My very good friend had a very serious car accident on my birthday (18 June) twenty-seven years ago. We thought we’d lost her. Fortunately, she survived and we continue to celebrate our friendship, on a day we now share. She makes a very positive contribution to our world, as do you. A wonderful reason for being.
Loved the video. Kiffness – I like it. Thanks for sharing.
Thanks Norah – they serve only as timely reminders of the transience of life, gratitude that I wasn;t written off, patience in the healing of my damaged hand, and that the numbness when it gave way to pain, meant that healing was on its way. So, some valuable lessons along the way ..

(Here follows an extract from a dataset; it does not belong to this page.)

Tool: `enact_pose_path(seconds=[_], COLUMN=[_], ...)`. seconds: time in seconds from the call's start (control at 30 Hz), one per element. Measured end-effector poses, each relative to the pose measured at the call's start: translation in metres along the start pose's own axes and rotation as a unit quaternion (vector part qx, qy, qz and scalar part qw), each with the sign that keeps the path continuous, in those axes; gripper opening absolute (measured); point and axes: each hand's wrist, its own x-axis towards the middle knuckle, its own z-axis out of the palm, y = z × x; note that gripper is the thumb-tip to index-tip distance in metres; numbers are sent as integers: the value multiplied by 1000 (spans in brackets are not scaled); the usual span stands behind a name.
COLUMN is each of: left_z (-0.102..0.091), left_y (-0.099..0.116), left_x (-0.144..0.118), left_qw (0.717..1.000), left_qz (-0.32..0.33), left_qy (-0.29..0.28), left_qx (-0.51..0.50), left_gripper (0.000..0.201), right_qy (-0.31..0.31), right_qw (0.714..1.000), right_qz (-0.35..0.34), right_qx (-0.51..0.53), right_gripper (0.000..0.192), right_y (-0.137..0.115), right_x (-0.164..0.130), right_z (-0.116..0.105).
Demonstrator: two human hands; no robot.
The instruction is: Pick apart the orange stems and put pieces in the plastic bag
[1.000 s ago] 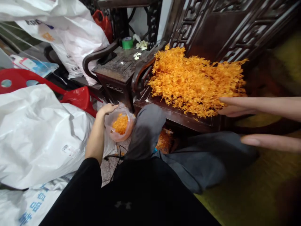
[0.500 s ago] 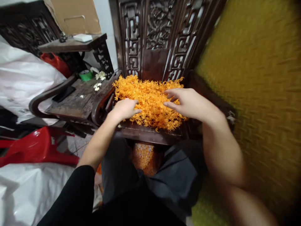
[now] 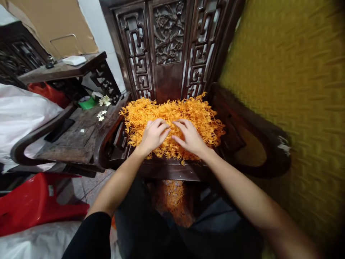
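Note:
A heap of orange artificial flower sprigs lies on the seat of a dark carved wooden chair. My left hand and my right hand rest side by side on the front of the heap, fingers bent into the sprigs and fingertips almost meeting. Whether either hand has a sprig pinched is hidden by the fingers. More orange sprigs in a bag show below the seat, between my knees.
To the left stands a dark side table with a green tape roll, small white flowers and a black flat object. A red plastic stool and white bags lie further left. A yellow woven surface fills the right.
The view swung from the left-side bags up to the chair. My left hand left the small bag of orange pieces; both hands came together on the heap's front.

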Motion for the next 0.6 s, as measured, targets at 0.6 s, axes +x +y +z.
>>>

That’s quite something your girlfriend having a serious accident on your birthday I’m June 12th btw, and happy birthday to you for the 18th – and lovely to celebrate with her on your auspicious day and her auspicious survival of her accident …
Glad you loved thekiffness video 🙂 he’s my son – 🙂
Wow! Your son. Did I miss that in the post? What an amazing young man. You are rightly proud of him.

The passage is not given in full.